Dennoch käme ich nie auf die Idee zu denken: Warum mache ich das eigentlich? Nun ja, dafür gibt es vor allem zwei Gründe. Erstens finde ich es ungemein wichtig, dass Kindern vorgelesen wird: Bei vielen bleibt nämlich trotz extremer Herumwuselei etwas hängen. Und sei es nur, dass hinter jedem Buch tatsächlich ein Mensch steht, der sich die Geschichte ausgedacht hat und der ihr Onkel oder ihre Tante sein könnte. Bücher sind also nicht nur etwas Lebendiges, sie werden sogar von lebendigen Menschen geschrieben! Wenn nur ein einziges Kind anschließend doch mal zu einem Buch greift, wäre schon viel gewonnen. (Denn Lesen macht bekanntlich nicht dümmer.)
Zweitens bringt das Vorlesen trotz allem Spaß, und wenn die Klassen wie fast immer mitfiebern, erlebe ich eine solche Lesung wie einen Rausch. Ach, wie herrlich es ist, wenn die Kinder über Luna lachen, weil sie sich über ihren auf Klo lesenden Papa aufregt. Oder wie sie kollektiv „Ihhhhh“ schreien, wenn Lunas Freund eine tote Maus findet und sie einfach mitnimmt. Der Höhepunkt ist immer dann erreicht, wenn ich aus dem Kapitel „Beim Tae-Kwon-Do darf man schreien“ lese und sie auf mein Kommando hin wie Luna während ihres Trainings brüllen dürfen. (Anschließend habe ich manchmal ein Fiepen wie nach einem Rockkonzert im Ohr.)

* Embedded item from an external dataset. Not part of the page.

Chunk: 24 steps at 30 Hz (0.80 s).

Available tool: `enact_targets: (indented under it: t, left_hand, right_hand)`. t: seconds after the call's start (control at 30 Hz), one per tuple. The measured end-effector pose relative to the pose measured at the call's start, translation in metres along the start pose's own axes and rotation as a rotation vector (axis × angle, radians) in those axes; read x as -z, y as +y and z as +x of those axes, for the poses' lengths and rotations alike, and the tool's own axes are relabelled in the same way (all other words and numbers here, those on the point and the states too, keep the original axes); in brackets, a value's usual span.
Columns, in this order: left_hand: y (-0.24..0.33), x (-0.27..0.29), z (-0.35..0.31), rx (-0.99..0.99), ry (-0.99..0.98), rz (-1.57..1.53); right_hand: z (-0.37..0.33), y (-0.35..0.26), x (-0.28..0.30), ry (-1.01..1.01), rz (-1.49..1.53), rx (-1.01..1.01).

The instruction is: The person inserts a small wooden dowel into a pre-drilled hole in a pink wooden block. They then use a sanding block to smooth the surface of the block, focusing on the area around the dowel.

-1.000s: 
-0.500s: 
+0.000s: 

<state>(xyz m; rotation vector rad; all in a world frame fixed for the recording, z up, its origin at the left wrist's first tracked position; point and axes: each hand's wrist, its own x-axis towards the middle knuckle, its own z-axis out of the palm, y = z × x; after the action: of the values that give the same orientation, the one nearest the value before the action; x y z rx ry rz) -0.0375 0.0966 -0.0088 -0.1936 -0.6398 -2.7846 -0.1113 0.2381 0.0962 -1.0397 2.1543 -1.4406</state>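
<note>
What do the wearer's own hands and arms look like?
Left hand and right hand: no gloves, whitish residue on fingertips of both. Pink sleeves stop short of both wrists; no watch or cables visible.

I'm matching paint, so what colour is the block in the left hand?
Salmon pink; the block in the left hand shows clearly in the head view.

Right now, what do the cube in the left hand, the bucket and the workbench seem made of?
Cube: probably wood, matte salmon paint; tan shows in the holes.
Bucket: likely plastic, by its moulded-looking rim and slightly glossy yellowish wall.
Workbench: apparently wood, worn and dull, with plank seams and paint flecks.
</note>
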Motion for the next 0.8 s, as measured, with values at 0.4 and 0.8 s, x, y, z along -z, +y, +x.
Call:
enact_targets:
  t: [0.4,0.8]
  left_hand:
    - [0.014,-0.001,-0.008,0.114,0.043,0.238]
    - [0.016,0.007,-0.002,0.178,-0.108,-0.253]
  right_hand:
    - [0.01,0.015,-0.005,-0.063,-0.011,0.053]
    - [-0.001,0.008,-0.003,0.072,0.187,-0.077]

Am Ende der Lesung teste ich, ob die Kinder auch aufgepasst haben, und frage: „Warum heißt das letzte Kapitel Hilfe, Mama will Erbsen essen?“ „Weil sie Hunger hat“, sagt ein Schüler. „Nein… das Kapitel heißt ja Hilfe, Mama will Erbsen essen.“ Ein Mädchen knipst ganz aufgeregt mit den Fingern. „Ich habe auch mal Fußball gespielt!“, sagt es. „Ja, schön“, sage ich, bin kurz verwirrt und überlege, wie ich die Frage umformulieren kann. Dazu fällt mir nun wirklich nichts ein, weshalb ich den Jungen dran nehme, der sich so ruhig meldet. Ob er mir jetzt erzählt, dass er ein Haustier hat? Nein, er sagt: „Weil Luna ja im ersten Kapitel das Handy von Mama im Eisschrank unter den Erbsen versteckt.“ Bingo! Ich bin erleichtert… wenigstens ein Kind hat mitbekommen, dass es in diesem eher szenischen Buch doch so etwas Ähnliches wie einen Spannungsbogen gibt.
Und natürlich dürfen auch die Kinder Fragen stellen. Und wenn ein Kind fragt, ob ich in jedes Buch den Text neu reinschreibe, dann denke ich: Es gibt einfach nichts Schöneres als so eine Grundschullesung.